One foggy day in August, Ike came in wet and wiry, his brown eyes big and his short hair bristling. He wore boots, baggy shorts, and a damp, stained T-shirt.

“Yaar, Terri!”

“Yaar, kiddo. How were the tips?”

“So-so.” He shoved his hand in his pocket and held out a small wad of ones and fives. “The customers caught their limit of rockfish, but they were cheap bastards. They were Baptist Heritagists from Texas; Dad’s group invited them here and gave them a reduced rate.
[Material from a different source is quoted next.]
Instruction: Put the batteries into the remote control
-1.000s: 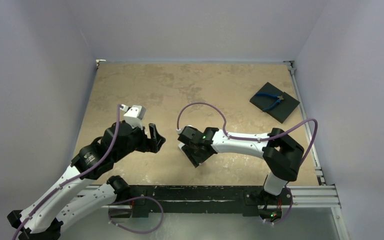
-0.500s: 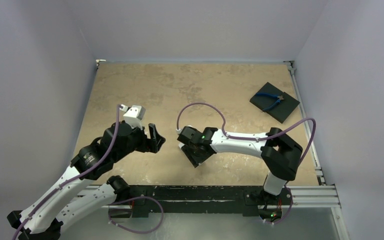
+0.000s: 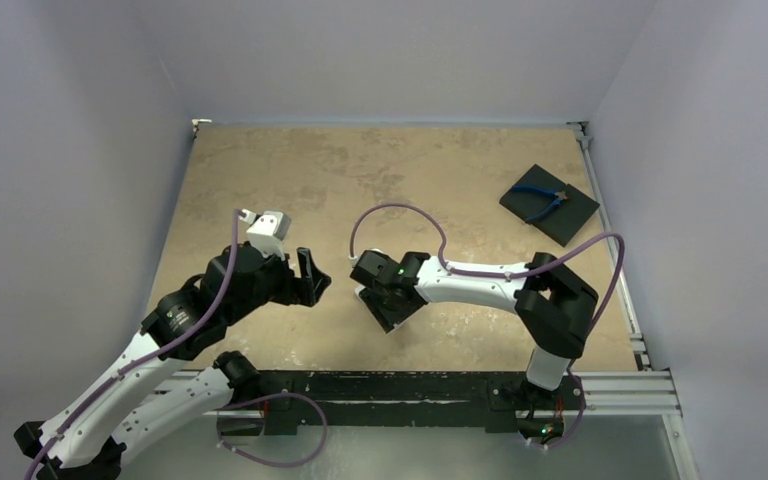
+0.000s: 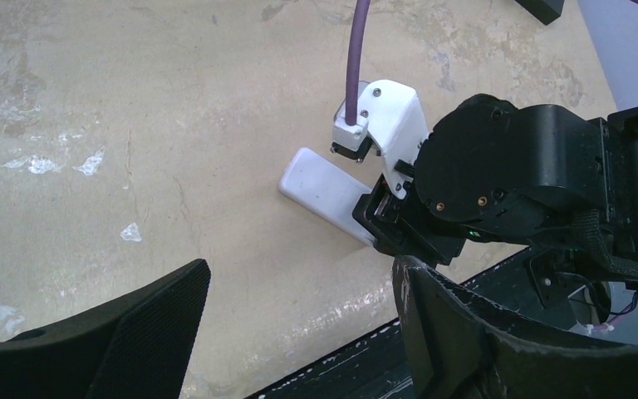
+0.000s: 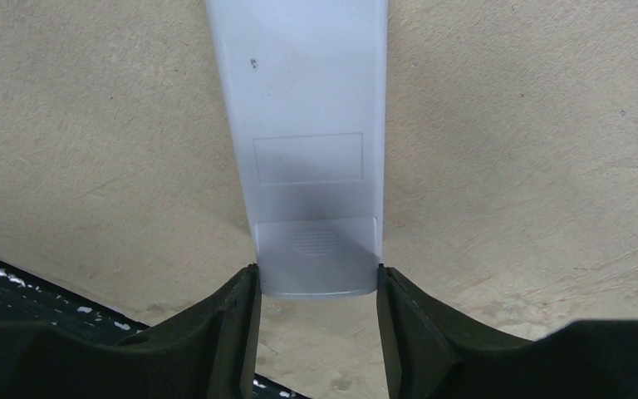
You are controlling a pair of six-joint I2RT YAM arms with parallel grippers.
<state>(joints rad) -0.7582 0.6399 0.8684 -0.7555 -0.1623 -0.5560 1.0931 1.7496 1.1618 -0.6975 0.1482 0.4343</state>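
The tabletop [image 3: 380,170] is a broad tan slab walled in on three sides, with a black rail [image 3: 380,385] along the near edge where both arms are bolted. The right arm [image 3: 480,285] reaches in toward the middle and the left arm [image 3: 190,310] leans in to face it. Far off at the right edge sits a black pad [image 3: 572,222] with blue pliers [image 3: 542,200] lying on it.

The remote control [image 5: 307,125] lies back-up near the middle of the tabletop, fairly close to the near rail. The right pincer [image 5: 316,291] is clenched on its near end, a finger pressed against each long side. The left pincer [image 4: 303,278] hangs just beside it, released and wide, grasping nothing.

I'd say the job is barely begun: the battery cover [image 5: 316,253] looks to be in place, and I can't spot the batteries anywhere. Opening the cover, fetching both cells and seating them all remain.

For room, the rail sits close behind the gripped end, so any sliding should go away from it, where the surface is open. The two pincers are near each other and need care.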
They kept hoping someone would hook a rogue moldie so we’d have to flame it. Instead of tipping me, one couple gave me, look at this—” Ike dug in his other pocket and produced a gospel DIM that displayed a little hollow film loop about moldies being the Beast predicted by the Book of Revelations.

“Moldies are Satan,” chirped the little DIM as it played its images.

“How bogus,” said Terri. “How valley. And I notice they don’t hate moldies too much to use a DIM for their gospel tract. Like they don’t realize that DIMs are small pieces of moldie?”

“They don’t know shit,” said Ike. “When I mentioned that we’re Catholic, they said that the Virgin Mary is a false idol. Whatevray. I’m starving, Terri. Can I get a Dungeness crab? Just this once?”

“You know Dad says to give you cheap food,” said Terri. “Unsold fish for upstart barbarians.”

“Yeah,” said Ike, “with lemonade for dessert. Come on, Terri. Let me have a crab today. If Dad complains, I’ll take the blame.”

“He won’t let you take the blame,” said Terri. “You’re the son . Dad saves all the blame for me. But what the hey, big sis can handle it. What do you want with your crab?”